Charlie in the White House
- Author: Roald Dahl
- Illustrator: N/A
- Language: English
- Series: Charlie Bucket series
- Genre: Children’s literature, Fantasy
- Publisher: N/A
- Publication date: Unpublished (planned after 1972)
- Publication place: United Kingdom
- Media type: Manuscript
- Pages: 1 chapter extant
- Preceded by: Charlie and the Great Glass Elevator

= Charlie in the White House =

Unfinished novel by Roald Dahl

Charlie in the White House is the tentative title of an unfinished and unpublished sequel to Charlie and the Great Glass Elevator (1972) by British author Roald Dahl. It was intended to be the third novel in the Charlie Bucket series but was never completed before Dahl’s death.

==Background==
The Charlie Bucket series began with Charlie and the Chocolate Factory (1964), in which Charlie Bucket becomes the designated heir to Willy Wonka’s chocolate factory and, by extension, his confectionery empire.
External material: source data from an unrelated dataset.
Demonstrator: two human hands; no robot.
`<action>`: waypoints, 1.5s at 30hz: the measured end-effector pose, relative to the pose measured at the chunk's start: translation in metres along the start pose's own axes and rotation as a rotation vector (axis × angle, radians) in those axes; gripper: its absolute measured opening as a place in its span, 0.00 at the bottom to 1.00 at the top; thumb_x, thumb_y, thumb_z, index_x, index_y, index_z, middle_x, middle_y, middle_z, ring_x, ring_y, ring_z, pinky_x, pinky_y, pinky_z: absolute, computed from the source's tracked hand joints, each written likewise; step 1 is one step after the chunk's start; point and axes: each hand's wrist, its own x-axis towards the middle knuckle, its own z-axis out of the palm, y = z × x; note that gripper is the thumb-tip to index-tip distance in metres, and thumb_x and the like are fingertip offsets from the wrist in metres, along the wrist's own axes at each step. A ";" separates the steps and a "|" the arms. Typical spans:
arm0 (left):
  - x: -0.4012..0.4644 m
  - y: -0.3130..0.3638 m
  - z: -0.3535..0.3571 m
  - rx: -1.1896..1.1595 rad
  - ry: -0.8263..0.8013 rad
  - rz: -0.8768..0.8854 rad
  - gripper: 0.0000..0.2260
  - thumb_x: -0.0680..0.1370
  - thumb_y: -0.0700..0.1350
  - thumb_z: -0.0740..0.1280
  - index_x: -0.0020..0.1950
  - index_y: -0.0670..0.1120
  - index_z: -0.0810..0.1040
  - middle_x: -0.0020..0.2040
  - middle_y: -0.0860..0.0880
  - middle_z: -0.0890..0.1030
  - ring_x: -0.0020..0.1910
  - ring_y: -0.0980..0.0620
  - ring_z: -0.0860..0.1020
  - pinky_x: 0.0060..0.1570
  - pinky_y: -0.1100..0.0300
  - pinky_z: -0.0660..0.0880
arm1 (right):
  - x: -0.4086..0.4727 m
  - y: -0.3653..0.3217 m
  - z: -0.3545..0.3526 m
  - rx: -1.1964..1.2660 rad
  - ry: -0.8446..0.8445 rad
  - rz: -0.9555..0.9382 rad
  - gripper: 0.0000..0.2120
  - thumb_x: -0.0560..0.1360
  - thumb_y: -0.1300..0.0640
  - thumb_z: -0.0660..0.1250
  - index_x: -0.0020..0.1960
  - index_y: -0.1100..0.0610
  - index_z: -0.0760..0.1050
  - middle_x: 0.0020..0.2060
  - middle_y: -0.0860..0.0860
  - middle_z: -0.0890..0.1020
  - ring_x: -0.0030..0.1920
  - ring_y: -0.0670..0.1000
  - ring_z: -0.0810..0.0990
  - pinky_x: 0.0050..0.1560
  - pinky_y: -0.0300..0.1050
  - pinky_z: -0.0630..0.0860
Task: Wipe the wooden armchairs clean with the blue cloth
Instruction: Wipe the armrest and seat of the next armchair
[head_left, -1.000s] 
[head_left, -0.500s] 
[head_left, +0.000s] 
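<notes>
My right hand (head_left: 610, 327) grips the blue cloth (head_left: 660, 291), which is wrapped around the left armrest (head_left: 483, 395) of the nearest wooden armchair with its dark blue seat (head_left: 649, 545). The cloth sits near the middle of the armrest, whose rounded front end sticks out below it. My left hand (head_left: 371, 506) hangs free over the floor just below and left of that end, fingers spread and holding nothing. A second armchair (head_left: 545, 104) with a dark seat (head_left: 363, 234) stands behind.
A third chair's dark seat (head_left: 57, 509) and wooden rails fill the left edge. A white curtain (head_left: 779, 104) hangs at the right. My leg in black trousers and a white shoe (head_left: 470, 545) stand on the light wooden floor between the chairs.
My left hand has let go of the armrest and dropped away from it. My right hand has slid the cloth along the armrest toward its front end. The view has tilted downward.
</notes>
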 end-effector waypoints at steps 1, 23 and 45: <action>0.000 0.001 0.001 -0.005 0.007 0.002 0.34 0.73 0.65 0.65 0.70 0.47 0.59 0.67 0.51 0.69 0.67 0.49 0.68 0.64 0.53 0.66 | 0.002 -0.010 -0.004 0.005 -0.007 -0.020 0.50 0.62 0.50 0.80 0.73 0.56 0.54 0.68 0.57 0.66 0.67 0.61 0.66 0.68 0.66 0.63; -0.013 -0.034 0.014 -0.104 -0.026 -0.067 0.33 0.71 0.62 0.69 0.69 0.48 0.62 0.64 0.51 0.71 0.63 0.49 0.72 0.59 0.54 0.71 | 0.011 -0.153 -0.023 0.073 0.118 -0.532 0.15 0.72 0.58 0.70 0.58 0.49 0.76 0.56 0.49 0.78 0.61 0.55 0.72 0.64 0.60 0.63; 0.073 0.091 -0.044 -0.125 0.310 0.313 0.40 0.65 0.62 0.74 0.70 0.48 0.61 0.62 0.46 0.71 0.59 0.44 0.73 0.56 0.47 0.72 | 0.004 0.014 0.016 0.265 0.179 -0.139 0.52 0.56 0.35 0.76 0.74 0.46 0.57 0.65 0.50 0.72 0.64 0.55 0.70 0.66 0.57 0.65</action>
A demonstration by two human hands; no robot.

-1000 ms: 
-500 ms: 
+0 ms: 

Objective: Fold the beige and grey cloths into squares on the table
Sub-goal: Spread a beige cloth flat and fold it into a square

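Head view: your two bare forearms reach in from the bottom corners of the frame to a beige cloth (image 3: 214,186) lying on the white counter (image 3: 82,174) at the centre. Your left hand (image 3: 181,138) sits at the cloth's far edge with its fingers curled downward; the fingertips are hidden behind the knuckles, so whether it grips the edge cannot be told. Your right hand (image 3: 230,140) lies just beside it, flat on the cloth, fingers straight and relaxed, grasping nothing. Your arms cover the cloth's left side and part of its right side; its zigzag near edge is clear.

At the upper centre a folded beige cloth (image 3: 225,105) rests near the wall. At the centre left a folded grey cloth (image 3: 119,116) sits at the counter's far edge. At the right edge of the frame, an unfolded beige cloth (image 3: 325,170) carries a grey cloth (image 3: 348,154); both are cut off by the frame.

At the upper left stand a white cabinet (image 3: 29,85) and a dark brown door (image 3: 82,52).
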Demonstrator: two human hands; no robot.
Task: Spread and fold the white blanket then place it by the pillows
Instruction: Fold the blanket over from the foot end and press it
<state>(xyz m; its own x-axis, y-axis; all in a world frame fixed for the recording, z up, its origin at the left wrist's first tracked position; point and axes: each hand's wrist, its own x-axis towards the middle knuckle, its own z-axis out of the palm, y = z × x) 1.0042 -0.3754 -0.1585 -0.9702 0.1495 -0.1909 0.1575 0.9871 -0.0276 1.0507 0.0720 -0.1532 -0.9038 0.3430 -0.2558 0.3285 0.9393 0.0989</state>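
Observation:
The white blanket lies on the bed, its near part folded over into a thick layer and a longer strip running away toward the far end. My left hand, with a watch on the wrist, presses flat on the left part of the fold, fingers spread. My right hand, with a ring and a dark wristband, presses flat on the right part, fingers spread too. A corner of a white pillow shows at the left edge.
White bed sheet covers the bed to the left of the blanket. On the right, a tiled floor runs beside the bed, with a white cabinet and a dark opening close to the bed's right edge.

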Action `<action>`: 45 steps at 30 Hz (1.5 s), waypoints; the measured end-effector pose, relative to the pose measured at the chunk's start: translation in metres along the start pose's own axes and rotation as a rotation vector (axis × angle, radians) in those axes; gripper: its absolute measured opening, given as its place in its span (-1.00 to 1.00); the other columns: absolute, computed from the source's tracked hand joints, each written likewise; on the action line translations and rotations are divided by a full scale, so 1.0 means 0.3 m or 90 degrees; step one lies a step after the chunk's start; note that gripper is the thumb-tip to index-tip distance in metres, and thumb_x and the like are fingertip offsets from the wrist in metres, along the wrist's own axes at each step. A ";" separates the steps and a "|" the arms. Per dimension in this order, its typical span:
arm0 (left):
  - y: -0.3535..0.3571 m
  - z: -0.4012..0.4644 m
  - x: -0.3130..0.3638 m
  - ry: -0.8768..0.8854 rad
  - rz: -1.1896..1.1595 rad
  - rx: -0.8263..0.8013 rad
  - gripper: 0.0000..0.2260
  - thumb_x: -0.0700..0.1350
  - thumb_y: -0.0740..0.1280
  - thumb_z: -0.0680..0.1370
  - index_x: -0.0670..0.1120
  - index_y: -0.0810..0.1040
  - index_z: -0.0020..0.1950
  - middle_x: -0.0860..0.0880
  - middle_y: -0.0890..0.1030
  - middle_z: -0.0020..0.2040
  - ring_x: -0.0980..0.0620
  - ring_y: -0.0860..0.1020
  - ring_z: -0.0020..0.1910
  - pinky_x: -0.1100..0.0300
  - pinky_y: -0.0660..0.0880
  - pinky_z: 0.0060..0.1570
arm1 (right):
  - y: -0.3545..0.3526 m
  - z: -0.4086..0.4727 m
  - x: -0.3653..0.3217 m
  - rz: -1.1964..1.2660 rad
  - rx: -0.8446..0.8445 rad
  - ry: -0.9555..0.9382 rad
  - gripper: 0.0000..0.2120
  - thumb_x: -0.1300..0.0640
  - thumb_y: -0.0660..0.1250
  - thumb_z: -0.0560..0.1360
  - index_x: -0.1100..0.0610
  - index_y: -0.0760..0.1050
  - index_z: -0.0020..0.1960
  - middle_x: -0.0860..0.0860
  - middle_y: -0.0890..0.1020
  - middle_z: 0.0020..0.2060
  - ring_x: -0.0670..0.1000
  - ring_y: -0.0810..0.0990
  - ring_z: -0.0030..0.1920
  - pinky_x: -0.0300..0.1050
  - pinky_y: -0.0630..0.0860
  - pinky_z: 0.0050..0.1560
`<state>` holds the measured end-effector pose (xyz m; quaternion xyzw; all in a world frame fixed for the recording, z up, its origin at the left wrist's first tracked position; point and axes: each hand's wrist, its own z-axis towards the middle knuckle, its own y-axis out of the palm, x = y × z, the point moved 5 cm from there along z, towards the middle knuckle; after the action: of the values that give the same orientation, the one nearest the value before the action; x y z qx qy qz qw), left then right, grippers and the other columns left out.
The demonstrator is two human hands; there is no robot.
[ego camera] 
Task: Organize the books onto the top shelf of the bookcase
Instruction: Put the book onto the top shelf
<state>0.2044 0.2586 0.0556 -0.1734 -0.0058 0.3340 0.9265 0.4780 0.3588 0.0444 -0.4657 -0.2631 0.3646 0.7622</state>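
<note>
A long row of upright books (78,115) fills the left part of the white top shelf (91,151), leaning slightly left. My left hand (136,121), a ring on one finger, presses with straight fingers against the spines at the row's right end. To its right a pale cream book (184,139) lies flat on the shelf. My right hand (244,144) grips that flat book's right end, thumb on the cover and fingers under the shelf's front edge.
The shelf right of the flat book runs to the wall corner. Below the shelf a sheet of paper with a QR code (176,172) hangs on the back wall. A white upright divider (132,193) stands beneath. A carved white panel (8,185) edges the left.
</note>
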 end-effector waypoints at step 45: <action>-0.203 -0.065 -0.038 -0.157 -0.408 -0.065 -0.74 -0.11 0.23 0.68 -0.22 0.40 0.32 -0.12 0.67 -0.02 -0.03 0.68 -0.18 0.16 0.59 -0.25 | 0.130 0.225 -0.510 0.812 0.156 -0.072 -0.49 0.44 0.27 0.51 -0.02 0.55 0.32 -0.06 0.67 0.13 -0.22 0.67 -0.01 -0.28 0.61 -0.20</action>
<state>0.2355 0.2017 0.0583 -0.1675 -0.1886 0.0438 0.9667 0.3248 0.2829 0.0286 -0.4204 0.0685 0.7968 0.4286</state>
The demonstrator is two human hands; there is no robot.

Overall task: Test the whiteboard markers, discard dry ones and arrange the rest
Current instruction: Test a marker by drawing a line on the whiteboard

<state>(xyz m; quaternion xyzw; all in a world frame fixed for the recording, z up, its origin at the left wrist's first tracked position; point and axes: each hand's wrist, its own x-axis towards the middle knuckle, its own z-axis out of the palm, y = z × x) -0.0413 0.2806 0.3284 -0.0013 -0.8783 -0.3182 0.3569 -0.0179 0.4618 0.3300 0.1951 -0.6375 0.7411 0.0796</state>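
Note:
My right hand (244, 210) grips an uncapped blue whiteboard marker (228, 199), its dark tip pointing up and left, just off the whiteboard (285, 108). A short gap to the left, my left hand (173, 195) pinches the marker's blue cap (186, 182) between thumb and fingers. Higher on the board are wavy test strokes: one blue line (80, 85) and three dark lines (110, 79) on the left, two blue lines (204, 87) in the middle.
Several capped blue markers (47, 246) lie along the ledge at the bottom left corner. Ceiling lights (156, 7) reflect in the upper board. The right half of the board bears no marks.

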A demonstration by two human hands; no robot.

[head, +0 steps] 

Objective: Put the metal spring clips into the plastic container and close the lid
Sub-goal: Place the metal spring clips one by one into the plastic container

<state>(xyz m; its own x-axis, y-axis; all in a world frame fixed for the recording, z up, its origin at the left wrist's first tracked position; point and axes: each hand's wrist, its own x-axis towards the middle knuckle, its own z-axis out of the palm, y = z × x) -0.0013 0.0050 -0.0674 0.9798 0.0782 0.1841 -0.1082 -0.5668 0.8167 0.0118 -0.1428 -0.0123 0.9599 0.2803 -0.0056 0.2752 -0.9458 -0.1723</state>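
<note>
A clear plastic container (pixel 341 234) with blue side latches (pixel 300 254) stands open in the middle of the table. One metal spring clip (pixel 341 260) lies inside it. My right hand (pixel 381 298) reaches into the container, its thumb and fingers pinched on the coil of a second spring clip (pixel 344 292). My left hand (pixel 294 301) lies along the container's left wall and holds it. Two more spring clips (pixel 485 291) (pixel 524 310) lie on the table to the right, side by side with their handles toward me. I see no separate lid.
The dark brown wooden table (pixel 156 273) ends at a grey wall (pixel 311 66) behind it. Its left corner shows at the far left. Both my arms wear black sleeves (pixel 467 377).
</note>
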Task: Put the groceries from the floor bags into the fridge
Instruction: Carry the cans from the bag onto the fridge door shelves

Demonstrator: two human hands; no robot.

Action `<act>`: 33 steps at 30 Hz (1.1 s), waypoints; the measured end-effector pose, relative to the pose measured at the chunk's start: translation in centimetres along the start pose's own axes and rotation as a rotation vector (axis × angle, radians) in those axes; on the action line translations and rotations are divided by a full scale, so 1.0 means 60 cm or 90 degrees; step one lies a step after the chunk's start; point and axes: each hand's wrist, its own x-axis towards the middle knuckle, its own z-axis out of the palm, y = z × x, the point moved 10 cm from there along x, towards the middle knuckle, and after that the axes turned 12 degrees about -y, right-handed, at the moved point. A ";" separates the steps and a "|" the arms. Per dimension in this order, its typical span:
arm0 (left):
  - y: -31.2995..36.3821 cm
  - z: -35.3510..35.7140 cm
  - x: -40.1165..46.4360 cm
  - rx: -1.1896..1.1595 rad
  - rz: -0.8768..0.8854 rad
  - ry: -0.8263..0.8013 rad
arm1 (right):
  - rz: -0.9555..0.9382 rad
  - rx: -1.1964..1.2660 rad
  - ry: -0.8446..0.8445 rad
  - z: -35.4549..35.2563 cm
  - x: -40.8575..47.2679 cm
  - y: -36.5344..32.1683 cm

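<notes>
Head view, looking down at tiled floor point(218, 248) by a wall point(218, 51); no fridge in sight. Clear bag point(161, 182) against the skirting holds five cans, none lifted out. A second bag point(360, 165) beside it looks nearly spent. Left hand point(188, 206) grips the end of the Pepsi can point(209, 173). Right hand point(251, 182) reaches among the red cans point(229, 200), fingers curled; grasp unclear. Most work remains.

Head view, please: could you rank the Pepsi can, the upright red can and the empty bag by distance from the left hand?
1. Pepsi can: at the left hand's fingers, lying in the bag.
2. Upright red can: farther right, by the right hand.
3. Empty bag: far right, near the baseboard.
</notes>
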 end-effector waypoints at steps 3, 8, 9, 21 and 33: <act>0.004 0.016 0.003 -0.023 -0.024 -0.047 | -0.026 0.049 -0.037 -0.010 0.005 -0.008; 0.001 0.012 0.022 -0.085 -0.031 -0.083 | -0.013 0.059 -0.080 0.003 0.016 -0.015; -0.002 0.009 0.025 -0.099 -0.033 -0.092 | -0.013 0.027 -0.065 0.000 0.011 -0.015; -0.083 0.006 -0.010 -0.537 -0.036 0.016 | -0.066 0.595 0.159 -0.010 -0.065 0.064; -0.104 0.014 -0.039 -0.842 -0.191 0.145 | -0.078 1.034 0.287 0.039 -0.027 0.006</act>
The sequel, Charlie and the Great Glass Elevator (1972), continues the story with Charlie, his family, and Wonka aboard a flying glass elevator that travels into space before returning to Earth.
At the end of The Great Glass Elevator, the U.S. President Lancelot R. Gilligrass invites Charlie and his companions to the White House to honour their heroism after rescuing a spacecraft, setting up the premise for a subsequent story.

==Manuscript and Status==
Dahl began work on a third Charlie book, provisionally titled Charlie in the White House (sometimes informally referenced by that title in secondary literature) sometime after the second novel's publication. According to accounts from Dahl reference works, he wrote only the first chapter of the manuscript. This chapter is reportedly on display at the Roald Dahl Museum and Story Centre in Great Missenden, Buckinghamshire, England.